TASK ITEM :: Note every line in the entries that contains the string "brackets", and copy it.

[[ RECORDS FOR PROCESSING open ]]

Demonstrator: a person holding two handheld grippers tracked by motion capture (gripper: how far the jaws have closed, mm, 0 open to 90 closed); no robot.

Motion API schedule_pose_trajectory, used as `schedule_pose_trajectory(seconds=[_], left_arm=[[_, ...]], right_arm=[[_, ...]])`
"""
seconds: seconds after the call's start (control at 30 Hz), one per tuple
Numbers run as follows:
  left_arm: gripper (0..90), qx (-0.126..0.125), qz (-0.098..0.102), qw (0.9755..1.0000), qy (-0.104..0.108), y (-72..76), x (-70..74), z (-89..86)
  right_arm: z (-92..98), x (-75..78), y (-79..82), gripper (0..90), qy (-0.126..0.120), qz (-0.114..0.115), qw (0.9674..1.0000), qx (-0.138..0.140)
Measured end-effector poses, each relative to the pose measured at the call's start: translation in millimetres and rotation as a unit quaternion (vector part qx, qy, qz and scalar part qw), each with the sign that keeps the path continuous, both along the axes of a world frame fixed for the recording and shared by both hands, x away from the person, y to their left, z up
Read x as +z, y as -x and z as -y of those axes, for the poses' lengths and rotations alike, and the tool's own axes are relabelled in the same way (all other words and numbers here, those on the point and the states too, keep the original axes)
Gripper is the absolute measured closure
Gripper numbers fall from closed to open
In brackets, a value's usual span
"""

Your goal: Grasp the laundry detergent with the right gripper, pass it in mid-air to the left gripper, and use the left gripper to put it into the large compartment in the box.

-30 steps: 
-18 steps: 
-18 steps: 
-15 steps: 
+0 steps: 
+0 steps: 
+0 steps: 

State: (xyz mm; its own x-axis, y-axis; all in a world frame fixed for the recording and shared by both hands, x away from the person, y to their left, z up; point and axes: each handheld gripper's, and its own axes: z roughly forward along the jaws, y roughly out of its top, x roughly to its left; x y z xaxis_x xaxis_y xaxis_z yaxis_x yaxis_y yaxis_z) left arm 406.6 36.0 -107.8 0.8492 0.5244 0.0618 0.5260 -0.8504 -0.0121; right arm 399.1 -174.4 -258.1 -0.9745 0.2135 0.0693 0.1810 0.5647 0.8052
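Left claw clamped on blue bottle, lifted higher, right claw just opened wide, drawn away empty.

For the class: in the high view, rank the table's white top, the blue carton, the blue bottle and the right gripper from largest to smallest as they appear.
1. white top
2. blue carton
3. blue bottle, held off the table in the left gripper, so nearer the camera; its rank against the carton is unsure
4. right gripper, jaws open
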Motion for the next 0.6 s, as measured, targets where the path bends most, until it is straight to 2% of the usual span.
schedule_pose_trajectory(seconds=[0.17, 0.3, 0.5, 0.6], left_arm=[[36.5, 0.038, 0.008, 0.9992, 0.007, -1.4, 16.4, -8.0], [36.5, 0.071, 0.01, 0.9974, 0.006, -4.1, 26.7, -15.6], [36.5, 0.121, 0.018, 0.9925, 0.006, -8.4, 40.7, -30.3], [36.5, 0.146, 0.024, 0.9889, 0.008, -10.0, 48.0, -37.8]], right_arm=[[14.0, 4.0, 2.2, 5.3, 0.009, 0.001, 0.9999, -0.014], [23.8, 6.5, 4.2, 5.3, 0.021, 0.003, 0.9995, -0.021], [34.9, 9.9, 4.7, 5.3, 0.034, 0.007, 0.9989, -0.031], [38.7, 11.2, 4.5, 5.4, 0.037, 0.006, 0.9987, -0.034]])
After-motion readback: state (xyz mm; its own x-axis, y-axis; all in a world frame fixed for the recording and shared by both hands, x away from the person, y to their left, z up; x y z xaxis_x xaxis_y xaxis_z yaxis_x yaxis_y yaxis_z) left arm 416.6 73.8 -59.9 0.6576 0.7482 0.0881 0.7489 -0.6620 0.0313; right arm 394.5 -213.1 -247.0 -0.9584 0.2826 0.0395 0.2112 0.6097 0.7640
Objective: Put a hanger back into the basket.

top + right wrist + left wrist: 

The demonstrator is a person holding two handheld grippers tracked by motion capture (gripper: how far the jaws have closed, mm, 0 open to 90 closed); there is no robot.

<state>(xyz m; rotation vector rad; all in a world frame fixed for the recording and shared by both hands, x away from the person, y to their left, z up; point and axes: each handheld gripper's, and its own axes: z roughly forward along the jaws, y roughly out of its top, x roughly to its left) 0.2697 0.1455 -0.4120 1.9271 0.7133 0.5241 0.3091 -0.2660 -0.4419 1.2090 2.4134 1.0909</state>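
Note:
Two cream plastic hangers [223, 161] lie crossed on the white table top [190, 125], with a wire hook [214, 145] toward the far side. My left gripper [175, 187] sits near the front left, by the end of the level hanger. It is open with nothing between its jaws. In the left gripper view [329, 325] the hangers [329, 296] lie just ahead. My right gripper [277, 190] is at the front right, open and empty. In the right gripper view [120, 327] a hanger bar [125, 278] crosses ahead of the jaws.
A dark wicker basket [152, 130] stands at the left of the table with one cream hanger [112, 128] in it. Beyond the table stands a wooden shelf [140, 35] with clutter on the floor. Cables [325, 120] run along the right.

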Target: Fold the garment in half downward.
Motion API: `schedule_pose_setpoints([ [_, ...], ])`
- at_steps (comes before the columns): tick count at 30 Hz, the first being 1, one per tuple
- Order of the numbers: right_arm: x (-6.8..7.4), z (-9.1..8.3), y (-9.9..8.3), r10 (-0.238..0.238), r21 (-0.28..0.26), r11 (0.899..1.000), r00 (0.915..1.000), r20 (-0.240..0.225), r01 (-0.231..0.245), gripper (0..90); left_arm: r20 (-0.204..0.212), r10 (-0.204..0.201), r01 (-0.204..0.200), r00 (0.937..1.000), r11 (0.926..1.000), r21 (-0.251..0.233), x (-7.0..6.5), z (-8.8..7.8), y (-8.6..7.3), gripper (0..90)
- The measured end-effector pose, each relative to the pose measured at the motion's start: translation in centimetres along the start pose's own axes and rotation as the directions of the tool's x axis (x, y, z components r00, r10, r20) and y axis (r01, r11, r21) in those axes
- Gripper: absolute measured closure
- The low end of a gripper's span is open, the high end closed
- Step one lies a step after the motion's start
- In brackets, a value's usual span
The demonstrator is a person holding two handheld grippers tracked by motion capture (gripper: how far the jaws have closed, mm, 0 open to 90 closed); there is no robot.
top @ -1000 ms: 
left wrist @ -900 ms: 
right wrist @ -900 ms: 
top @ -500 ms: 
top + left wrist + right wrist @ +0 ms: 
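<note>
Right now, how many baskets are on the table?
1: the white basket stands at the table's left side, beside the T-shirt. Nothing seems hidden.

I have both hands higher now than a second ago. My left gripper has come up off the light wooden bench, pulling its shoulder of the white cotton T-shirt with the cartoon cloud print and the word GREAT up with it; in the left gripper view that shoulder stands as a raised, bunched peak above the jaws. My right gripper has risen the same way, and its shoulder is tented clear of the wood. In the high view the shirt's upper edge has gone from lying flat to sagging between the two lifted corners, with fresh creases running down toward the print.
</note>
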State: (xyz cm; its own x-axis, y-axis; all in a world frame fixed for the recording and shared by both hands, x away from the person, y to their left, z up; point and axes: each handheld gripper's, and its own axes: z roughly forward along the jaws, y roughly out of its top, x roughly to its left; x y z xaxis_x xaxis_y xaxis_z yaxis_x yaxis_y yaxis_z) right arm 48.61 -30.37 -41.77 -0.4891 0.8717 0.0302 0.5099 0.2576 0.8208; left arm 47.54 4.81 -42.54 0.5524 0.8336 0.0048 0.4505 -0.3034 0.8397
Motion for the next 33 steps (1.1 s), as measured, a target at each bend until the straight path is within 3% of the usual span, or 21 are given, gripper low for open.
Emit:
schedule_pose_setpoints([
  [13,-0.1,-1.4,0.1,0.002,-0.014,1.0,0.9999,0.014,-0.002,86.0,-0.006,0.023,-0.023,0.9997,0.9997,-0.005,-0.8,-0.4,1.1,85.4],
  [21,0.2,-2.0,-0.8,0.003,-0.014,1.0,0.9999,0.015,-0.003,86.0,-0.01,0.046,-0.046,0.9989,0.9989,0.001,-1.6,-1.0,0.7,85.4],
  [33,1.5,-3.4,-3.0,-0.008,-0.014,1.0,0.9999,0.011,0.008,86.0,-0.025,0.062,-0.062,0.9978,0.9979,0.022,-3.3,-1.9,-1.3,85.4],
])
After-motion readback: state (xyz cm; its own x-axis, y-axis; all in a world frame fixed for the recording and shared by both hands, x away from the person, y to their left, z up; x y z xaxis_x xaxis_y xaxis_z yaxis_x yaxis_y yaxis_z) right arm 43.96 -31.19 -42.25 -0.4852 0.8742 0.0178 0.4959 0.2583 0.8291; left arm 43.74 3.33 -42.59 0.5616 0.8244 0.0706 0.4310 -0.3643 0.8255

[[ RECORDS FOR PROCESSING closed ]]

WRITTEN SOLUTION ::
In brackets, a value's usual span
- In brackets, a value's usual span

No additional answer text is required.